Viaggiò sulle spalle di uomini forti, in carovane, per terra e per mare.
Tutto questo per il potere occulto, celato in una foglia, in poche semplici molecole che, giocando fra loro, hanno saputo ispirare poeti, scrittori, plasmare intere generazioni.
Questo, e molto altro, è il tè. È una pianta che dall’antichità è arrivata fino a noi in un lunghissimo viaggio attraverso la Storia umana e alimentare, talmente intrecciata con quella dell’uomo che per districarle occorre ben più di un libro, ben più di una storia.

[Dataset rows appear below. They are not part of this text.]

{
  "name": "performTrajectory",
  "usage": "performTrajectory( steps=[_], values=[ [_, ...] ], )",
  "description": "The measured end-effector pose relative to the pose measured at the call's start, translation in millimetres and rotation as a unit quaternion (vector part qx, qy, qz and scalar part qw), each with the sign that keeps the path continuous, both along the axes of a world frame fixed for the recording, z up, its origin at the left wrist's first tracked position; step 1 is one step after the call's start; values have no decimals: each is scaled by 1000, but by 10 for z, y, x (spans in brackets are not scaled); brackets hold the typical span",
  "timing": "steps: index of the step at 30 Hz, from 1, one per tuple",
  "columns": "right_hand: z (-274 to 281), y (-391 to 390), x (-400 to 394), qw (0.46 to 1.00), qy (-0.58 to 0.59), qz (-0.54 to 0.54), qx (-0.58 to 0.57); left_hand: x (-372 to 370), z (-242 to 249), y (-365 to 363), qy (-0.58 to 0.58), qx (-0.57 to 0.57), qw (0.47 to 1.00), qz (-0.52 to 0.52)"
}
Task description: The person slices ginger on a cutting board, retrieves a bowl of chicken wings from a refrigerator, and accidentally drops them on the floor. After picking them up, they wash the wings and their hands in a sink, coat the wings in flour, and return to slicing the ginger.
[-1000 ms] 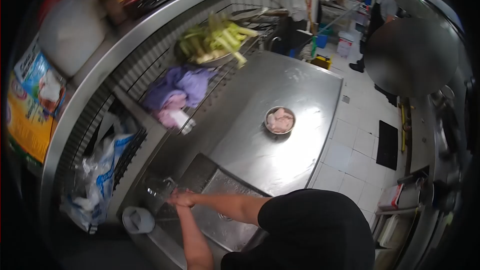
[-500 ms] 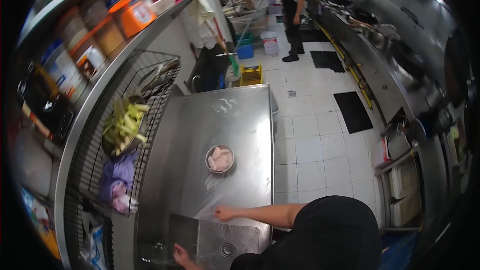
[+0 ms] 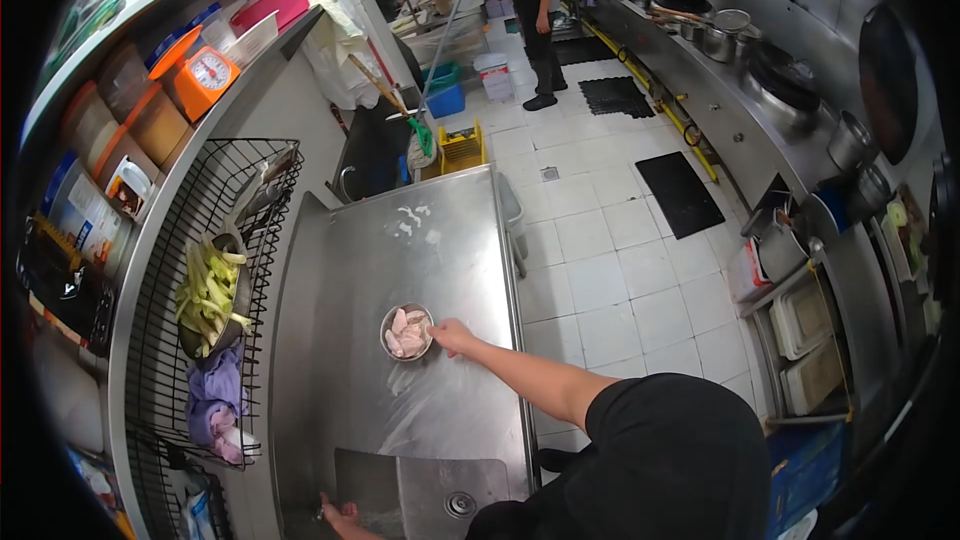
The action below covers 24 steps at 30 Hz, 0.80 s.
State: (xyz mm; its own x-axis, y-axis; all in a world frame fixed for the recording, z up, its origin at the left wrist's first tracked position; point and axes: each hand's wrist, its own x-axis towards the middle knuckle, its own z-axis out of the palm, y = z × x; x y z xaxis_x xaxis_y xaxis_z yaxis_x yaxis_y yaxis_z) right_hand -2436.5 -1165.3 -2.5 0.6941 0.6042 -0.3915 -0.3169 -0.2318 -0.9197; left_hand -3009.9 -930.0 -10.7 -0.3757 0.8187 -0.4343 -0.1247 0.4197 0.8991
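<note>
A round metal bowl (image 3: 386, 351) with several pieces of pale raw meat (image 3: 408, 331), perhaps chicken, stands on the steel counter (image 3: 340, 340). At the bowl's right rim, the fingers of my right hand (image 3: 454, 337) are closed on it, with the arm stretched forward. My left hand (image 3: 342, 518) is low in the view, left of the sink (image 3: 500, 480), with its fingers curled around a small metal tap (image 3: 320, 514) that is mostly hidden. The sink's drain shows on the right side of the basin.
A wire rack (image 3: 270, 230) on the left holds cut green vegetable stalks (image 3: 208, 295) and a purple cloth (image 3: 215, 390). Above it, a shelf carries tubs and an orange scale (image 3: 195, 70). Another person (image 3: 530, 20) stands in the aisle. Pans (image 3: 785, 80) line the right-hand range.
My right hand has moved forward from above the sink to the bowl and taken its rim. My left hand has shifted slightly left onto the tap. The view has turned a little.
</note>
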Motion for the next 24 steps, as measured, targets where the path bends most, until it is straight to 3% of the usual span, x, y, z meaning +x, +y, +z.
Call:
performTrajectory(
  steps=[2,4,9,10,12,13,14,15,16,17,18,19,20,21,22,23,24],
  values=[
    [62,15,-11,999,-20,31,-15,-88,-118,99,-13,116,975,-187],
    [63,23,-42,994,-78,66,-39,35,-68,270,-3,62,983,-171],
    [10,105,-207,994,-74,68,-48,-71,517,754,90,-182,978,-57],
    [12,134,-192,993,-64,76,-60,-82,481,725,89,-179,978,-54],
    [-103,271,-213,995,-44,42,-77,108,426,555,-54,-116,992,24],
    [-180,346,-222,995,-20,4,-97,120,351,319,-134,-22,989,-59],
    [-262,407,-204,996,-21,11,-90,124,171,-50,-209,73,965,-140],
    [-348,452,-180,998,4,-16,-59,211,-29,-471,-407,116,870,-254],
    [-396,475,-182,998,31,-40,-29,265,-281,-890,-470,29,858,-207],
    [-398,476,-195,999,31,-26,-24,289,-497,-1250,-389,-6,898,-206],
    [-389,451,-159,999,22,-24,-14,307,-672,-1601,-121,-48,954,-270],
    [-366,446,-142,1000,13,-21,-5,292,-827,-1915,286,-113,848,-431],
    [-320,414,-144,1000,10,-6,-5,290,-940,-2184,490,-145,680,-525],
    [-263,370,-126,999,28,-10,-21,227,-978,-2398,569,-157,591,-550],
    [-213,323,-111,998,47,-16,-38,168,-993,-2549,603,-170,559,-543],
    [-294,344,-122,998,46,-1,-41,84,-1006,-2610,592,-163,589,-526],
    [-470,408,-141,999,20,-12,-35,114,-822,-2902,677,-174,589,-406]
  ],
)
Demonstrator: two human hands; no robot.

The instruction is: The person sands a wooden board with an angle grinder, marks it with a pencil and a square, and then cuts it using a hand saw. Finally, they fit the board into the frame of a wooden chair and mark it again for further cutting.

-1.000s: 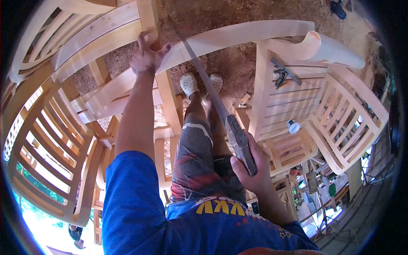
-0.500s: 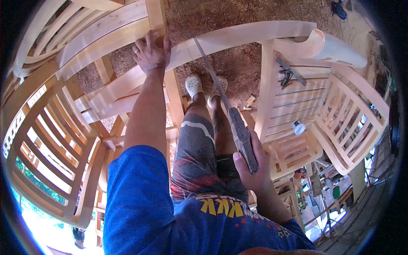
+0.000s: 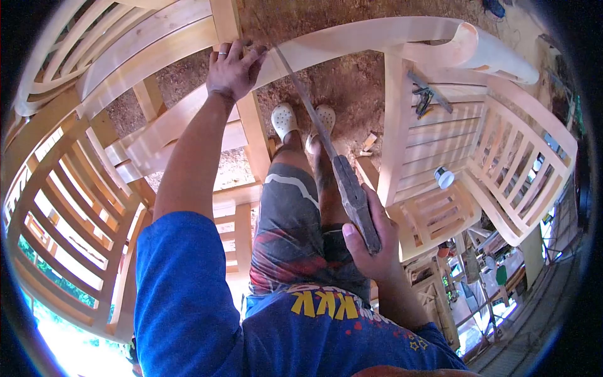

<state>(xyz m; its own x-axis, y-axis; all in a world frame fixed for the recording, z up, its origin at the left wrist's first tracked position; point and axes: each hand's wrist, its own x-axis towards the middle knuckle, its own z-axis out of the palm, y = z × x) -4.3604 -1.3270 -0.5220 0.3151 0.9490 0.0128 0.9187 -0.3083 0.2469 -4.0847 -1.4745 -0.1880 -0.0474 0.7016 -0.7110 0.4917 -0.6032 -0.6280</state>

In queste pagine il punto di partenza è quello dove si arriva, l’Inghilterra ottocentesca, che del Tea Time aveva fatto il suo stemma - per dirla con Orwell, “Il tè è uno dei principali segni di civilizzazione del nostro Paese”. Di una cosa soltanto possiamo essere certi: i vittoriani possiedono una sicumera assoluta quanto alla superiorità della propria civilizzazione.
Forse è vero, ma non hanno inventato nulla, perché troviamo suggestive cerimonie del tè anche presso altri popoli, come il cha no yu in Giappone (ed è nato quando era ancora di moda fare seppuku), il Gong Fu Cha in Cina, i riti dell’ospitalità dei beduini nel Sahara… questa è solo la punta dell’iceberg su cui poggiamo la nostra signorile tazza.
Il tè sfuso – nero, verde, in foglia o persino in fiore – nel mondo popolato da bustine e liofilizzati è ingiustamente sottovalutato. Preferisco però lasciare che sia il lettore a svelare, pagina dopo pagina, i misteri e i segreti di un’arte antica, di un infuso che ha cambiato il mondo. Dopo tutto, anche questo è un viaggio, per scoprire quanto diverso possa essere un tè ben fatto, per ascoltarne la storia narrata da altri punti di vista.